We have divided the things we need to do for my daughter and I do my share everyday. I had to stay late at work one day and all of the sudden you are an expert on my attitude! 
I may be selfish in your book, but your kind of harsh attitude is certainly not welcome in my life. That's not how we live our life in this house, and I would never model that kind of behavior to my daughter. My wife and I had a misunderstanding and I think her reaction was unreasonable and I was surprised by it, but we will manage.


----------



## Cooper (Apr 18, 2008)

What you are missing is your wife got up expecting the bottles to be ready and they weren't, so her day starts off in the hole. A little communication goes a long way....'honey I didn't get a chance to make the bottles but I don't feel well and am going to bed, sorry"

And why are you so defensive? Did you come here for unbiased advise or were you looking for a bunch of Lemmings to just agree with you? Frankly if your wife is getting up to do the feedings you should always be making the bottles, she shouldn't have to ask, or do you usually do the morning feeding and that's why she usually makes the bottles in the evening?


----------



## lenzi (Apr 10, 2012)

lmcrg said:


> My wife and I had a misunderstanding and I think her reaction was unreasonable and I was surprised by it, but we will manage.


I don't think her reaction was unreasonable at all.

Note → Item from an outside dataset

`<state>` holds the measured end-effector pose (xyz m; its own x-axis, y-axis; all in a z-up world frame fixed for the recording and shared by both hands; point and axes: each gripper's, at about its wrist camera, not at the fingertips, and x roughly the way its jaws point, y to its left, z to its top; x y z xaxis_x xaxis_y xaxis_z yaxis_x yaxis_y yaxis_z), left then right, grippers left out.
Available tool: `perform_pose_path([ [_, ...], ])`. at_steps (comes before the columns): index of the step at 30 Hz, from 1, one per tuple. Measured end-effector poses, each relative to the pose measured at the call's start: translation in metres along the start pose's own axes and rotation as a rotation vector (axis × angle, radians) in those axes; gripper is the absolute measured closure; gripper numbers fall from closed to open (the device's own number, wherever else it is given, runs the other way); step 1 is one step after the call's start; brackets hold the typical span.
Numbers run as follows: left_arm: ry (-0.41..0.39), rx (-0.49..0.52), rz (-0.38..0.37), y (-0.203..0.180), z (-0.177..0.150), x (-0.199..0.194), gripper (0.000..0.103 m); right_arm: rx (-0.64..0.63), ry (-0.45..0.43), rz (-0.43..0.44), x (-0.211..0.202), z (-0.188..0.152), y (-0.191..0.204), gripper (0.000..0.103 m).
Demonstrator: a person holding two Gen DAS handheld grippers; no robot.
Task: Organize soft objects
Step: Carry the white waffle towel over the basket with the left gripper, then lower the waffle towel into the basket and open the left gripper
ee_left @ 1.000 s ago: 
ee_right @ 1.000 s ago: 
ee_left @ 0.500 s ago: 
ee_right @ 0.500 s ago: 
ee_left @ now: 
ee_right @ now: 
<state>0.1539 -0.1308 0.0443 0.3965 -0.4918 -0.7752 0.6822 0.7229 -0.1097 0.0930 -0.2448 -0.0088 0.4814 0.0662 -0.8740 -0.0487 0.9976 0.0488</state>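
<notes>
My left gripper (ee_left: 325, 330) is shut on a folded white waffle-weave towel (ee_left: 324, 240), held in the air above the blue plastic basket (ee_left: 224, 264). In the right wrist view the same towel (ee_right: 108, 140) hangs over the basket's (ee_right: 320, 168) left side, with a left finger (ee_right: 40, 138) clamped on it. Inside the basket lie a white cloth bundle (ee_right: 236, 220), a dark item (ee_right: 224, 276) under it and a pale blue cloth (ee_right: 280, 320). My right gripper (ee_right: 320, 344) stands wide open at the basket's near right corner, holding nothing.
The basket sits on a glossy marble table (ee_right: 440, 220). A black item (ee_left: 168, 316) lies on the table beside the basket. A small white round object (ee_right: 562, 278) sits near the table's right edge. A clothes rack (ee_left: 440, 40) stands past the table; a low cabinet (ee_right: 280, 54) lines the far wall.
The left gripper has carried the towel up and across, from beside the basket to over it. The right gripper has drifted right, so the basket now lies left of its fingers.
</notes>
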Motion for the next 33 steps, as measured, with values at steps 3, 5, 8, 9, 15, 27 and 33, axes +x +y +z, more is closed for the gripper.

You are unwilling or better yet unable to even remotely accept the possibility that you are the one who is being unreasonable.

Despite numerous posters on this thread, having read your version of events, telling you the exact same thing that I am. 

This isn't about a couple of milk bottles. 

There's a heck of a lot more going on here than that.


----------



## lmcrg (Sep 28, 2013)

I understand that ideally I should have said something, but usually we have each other's back and we don't make a problem when it is not worth it. When I got up in the morning, I was surprised by her strong reaction.

The reason why I am defensive is because people here are making a lot of assumptions about me and my wife that are just wrong. It's incredible how folk fill in the blank with their stuff and go on to final conclusions. No one has to agree with me, but you know very little about me to jump to all these conclusions... As for the feeding, that's is not how we do it, I don't feed the baby in the morning, I pack her bag to go. There are somethings that my wife doesn't like to do, it makes her very nervous and uncomfortable, like cutting her nails and cleaning her ears or giving her a bath, so I do those things. It might not fit your idea of how it should be, but it works for us.


----------



## questar1 (Aug 4, 2011)

lmcrg said:


> Please! You don't know anything about my attitude!!
> We have divided the things we need to do for my daughter and I do my share everyday. I had to stay late at work one day and all of the sudden you are an expert on my attitude!
> I may be selfish in your book, but your kind of harsh attitude is certainly not welcome in my life. That's not how we live our life in this house, and I would never model that kind of behavior to my daughter. My wife and I had a misunderstanding and I think her reaction was unreasonable and I was surprised by it, but we will manage.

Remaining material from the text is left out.